• [TO DO] Keep the images out while you set down the data exactly.

:::

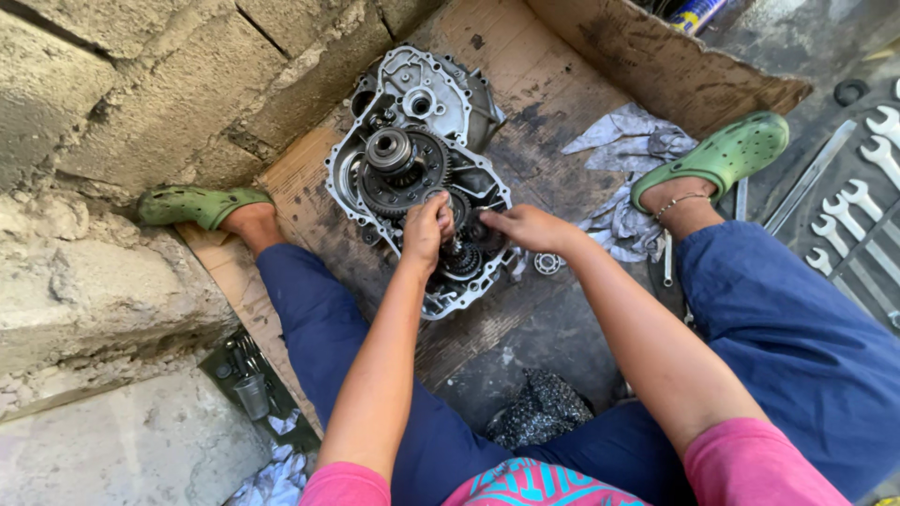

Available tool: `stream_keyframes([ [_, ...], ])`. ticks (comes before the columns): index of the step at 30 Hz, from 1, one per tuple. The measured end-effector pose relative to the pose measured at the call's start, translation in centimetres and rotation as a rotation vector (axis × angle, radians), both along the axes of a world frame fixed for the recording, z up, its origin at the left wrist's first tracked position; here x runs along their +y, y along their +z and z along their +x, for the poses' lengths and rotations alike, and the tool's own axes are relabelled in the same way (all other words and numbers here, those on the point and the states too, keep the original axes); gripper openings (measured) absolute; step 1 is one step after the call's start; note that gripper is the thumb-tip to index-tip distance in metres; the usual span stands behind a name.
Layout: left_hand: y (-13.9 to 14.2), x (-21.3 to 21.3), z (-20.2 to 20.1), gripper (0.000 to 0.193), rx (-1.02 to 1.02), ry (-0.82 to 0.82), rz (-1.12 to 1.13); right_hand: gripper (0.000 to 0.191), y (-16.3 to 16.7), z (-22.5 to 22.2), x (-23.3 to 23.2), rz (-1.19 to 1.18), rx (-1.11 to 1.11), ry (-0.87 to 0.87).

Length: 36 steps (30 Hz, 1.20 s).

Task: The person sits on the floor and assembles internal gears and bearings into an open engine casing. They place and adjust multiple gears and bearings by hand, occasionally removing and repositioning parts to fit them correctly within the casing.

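Note:
An open aluminium gearbox case (352, 169) lies on stained cardboard between my legs, with dark gears and a shaft (392, 150) standing in it. My left hand (427, 228) is closed around a gear set in the lower part of the case. My right hand (527, 227) reaches in from the right, fingers pointing at the same gears and touching them. What lies under the two hands is hidden. A small bearing ring (547, 263) rests on the cardboard just right of the case.
Rough stone blocks (112, 122) rise at the left. Crumpled grey rags (623, 141) lie right of the case. Several spanners (858, 201) lie in a row at far right. A dark tray with a small cup (251, 394) sits at lower left. My feet wear green clogs (727, 150).

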<state>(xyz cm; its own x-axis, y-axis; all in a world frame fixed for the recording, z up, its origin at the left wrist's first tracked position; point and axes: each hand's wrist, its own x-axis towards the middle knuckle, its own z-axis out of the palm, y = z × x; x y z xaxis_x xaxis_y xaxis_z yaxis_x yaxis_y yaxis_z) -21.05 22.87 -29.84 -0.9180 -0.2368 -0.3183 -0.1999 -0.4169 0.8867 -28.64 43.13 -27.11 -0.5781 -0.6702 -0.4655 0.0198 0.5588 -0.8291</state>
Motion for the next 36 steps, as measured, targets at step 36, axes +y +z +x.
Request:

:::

• [WRITTEN RESPONSE]
Available tool: `stream_keyframes([ [_, ...], ])`. ticks (comes before the columns): index of the step at 30 Hz, from 1, one per tuple. The measured end-effector pose relative to the pose measured at the call's start, translation in centimetres and rotation as a rotation vector (axis × angle, radians), both along the axes of a world frame fixed for the recording, z up, its origin at the left wrist's first tracked position; here x runs along their +y, y along their +z and z along their +x, for the poses' lengths and rotations alike, and the tool's own axes are relabelled in the same way (all other words and numbers here, those on the point and the states too, keep the original axes); gripper openings (measured) absolute; step 1 is one step after the call's start; note that gripper is the thumb-tip to index-tip distance in metres; the usual span stands behind a name.
Layout: left_hand: y (-13.9 to 14.2), x (-21.3 to 21.3), z (-20.2 to 20.1), gripper (0.000 to 0.193), rx (-1.02 to 1.02), ry (-0.82 to 0.82), rz (-1.12 to 1.13); right_hand: gripper (0.000 to 0.191), y (-16.3 to 16.7), z (-22.5 to 22.2), x (-23.3 to 23.2), rz (-1.19 to 1.18), rx (-1.11 to 1.11), ry (-0.87 to 0.87).

Length: 36 steps (30 Hz, 1.20 s).

Task: The person sits on the floor and assembles internal gears and bearings into an open engine casing. They place and adjust multiple gears and bearings by hand, occasionally removing and repositioning parts to fit them correctly within the casing.

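Note:
An open aluminium gearbox case (352, 169) lies on stained cardboard between my legs, with dark gears and a shaft (392, 150) standing in it. My left hand (427, 228) is closed around a gear set in the lower part of the case. My right hand (527, 227) reaches in from the right, fingers pointing at the same gears and touching them. What lies under the two hands is hidden. A small bearing ring (547, 263) rests on the cardboard just right of the case.
Rough stone blocks (112, 122) rise at the left. Crumpled grey rags (623, 141) lie right of the case. Several spanners (858, 201) lie in a row at far right. A dark tray with a small cup (251, 394) sits at lower left. My feet wear green clogs (727, 150).
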
<state>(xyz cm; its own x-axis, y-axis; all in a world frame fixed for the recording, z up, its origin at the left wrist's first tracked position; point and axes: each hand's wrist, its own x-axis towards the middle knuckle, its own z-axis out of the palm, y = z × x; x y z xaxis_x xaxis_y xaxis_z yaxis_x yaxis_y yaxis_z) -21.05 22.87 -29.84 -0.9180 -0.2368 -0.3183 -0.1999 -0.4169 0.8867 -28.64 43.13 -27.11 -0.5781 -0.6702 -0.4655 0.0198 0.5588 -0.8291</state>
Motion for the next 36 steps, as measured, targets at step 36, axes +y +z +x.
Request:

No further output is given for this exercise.